Le Sénat veut étendre la surveillance de masse en dépit du droit européen

L’association La Quadrature du Net a alerté hier sur une disposition votée par le Sénat sur demande du ministère de l’Intérieur ce mercredi 14 octobre 2020, qui vise à autoriser les services de renseignement à conserver leurs “boîtes noires”, dispositifs pourtant dénoncés par la Cour de Justice de l’Union européenne.

Ces “boîtes noires”, à la façon de celles que l’on retrouve dans les avions de ligne, sont des dispositifs de surveillance de masse, permettant d’analyser automatiquement “l’ensemble des communications circulant sur un point du réseau de télécommunications“. Elles avaient été mises en place afin de “révéler les menaces terroristes” par la loi de renseignement de 2015, sous la mandature Hollande, dans un premier temps à titre expérimental jusqu’à la fin de 2018, avant d’être prolongée jusqu’à fin 2020 par la loi antiterroriste de 2017.

C’est donc suite à la fin de ce délai, que le ministère de l’Intérieur a demandé à prolonger ces dispositifs pour encore un an, dans un projet de loi qui prolonge également les mesures de l’état d’urgence intégrées dans le droit commun. Le 21 juillet, l’Assemblée nationale avait avalisé ce projet, c’est aujourd’hui au Sénat de se prononcer.

Or, pour la Quadrature du Net, ce projet de loi aurait du être retiré immédiatement après que la Cour de justice de l’UE se soit prononcée sur la dite loi renseignement, contestée par l’association, et qui a donné raison à cette dernière sur de nombreux points et notamment sur les boites noires. C’est donc un dispositif illégal au regard du droit européen qui va être prolongé par le parlement.

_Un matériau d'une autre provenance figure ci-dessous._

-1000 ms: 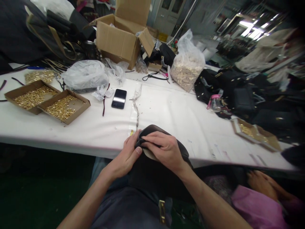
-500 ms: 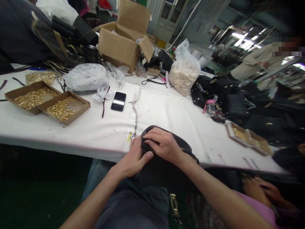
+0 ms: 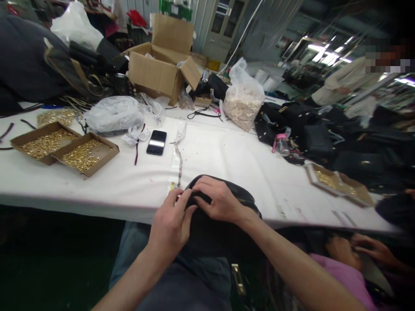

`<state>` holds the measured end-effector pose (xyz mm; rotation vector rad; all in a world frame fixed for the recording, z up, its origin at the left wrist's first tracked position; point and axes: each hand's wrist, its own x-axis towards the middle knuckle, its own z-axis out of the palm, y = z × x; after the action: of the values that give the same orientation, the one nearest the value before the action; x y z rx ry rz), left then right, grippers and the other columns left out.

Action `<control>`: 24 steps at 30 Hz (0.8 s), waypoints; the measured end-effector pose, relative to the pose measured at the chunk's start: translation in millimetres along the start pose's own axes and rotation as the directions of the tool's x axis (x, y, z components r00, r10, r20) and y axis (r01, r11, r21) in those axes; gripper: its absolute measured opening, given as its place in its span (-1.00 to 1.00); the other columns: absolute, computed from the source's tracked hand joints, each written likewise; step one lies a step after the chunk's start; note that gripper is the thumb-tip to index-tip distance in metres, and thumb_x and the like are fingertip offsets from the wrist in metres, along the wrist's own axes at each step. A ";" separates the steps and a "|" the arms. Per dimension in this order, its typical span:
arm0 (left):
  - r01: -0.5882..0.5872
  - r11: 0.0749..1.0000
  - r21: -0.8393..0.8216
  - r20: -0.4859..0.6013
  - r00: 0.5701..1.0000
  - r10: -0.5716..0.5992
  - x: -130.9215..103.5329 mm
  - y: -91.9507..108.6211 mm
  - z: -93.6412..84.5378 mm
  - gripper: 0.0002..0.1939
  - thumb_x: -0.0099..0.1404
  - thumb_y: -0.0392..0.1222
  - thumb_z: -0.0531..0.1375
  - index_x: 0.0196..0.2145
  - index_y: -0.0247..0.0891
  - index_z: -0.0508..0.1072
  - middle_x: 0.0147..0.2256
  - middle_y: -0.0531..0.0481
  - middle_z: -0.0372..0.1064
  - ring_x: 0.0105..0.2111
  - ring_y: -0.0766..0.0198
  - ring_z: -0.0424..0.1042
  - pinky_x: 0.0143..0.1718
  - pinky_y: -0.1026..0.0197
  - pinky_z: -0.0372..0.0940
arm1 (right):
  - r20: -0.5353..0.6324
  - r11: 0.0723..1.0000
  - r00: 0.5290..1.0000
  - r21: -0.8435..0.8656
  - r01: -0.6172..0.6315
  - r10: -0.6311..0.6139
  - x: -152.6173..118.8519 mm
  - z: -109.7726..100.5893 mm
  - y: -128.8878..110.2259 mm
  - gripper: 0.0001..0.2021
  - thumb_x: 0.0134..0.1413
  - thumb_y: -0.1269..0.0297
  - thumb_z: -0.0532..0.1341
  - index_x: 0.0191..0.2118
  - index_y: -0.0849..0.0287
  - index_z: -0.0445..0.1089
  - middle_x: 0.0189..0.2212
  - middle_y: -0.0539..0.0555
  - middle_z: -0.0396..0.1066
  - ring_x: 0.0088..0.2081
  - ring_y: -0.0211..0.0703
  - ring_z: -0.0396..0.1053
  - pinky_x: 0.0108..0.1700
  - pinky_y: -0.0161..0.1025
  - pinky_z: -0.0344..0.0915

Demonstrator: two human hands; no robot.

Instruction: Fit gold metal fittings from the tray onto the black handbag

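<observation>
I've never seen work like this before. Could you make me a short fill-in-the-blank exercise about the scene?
1. The person's left hand and right hand are both on a rounded, bag-like item coloured ____.
2. Two shallow brown cardboard trays at the picture's left hold small shiny pieces coloured ____.
3. In the picture, the black rectangular phone lies to the ____ of those trays.
4. The small clear bottle has a ____ lid.

Missing words: black; gold; right; pink.
</observation>
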<state>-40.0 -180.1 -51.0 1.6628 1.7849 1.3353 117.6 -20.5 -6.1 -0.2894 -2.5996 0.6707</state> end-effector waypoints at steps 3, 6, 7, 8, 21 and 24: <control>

La Cour a constaté que, en droit français, une « telle analyse automatisée s’applique de manière globale à l’ensemble des personnes faisant usage des moyens de communications électroniques » et que « les données faisant l’objet de l’analyse automatisée sont susceptibles de révéler la nature des informations consultées en ligne » (le gouvernement ayant avoué au cours de l’instruction que les boites noires analysent l’URL des sites visités). D’après la Cour, cette « ingérence particulièrement grave » ne saurait être admise qu’à titre exceptionnel « face à une menace grave pour la sécurité nationale qui s’avère réelle et actuelle ou prévisible », « pendant une période strictement limitée ». Enfin, les boites noires doivent faire « l’objet d’un contrôle effectif soit par une juridiction, soit par une entité administrative indépendante, dont la décision est dotée d’un effet contraignant ».

En soi, le Sénat aurait donc du refuser la prolongation demandée par le ministère de l’Intérieur. Il n’en a rien été, puisque les sénateurs ont prolongé les boîtes noires pour une année entière, au delà des sept mois votés en premier passage devant l’Assemblée nationale. Cette prolongation s’inscrit dans le projet du ministère de l’Intérieur de proposer une nouvelle loi renseignement faisant entrer de manière pérenne le dispositif dans le droit commun.

La surveillance numérique de masse, quasi-systématiquement justifiée par les États par la lutte anti-terroriste, s’est révélée particulièrement inefficace à lutter contre cette menace. C’est notamment le cas aux États-Unis, où le programme de surveillance de masse de la NSA révélé par Edward Snowden, a le mois dernier été déclaré illégal par une cour d’appel américaine, celle-ci considérant même que le programme avait été particulièrement inutile dans la lutte contre le terrorisme.

C’est donc un dispositif du même genre qui va probablement se voir entériné par la Loi en France, et qui révèle que la surveillance de masse est loin d’être propre à la période de la guerre froide. Nous sommes ainsi toutes et tous surveillé·es par le traçage de nos télécommunications.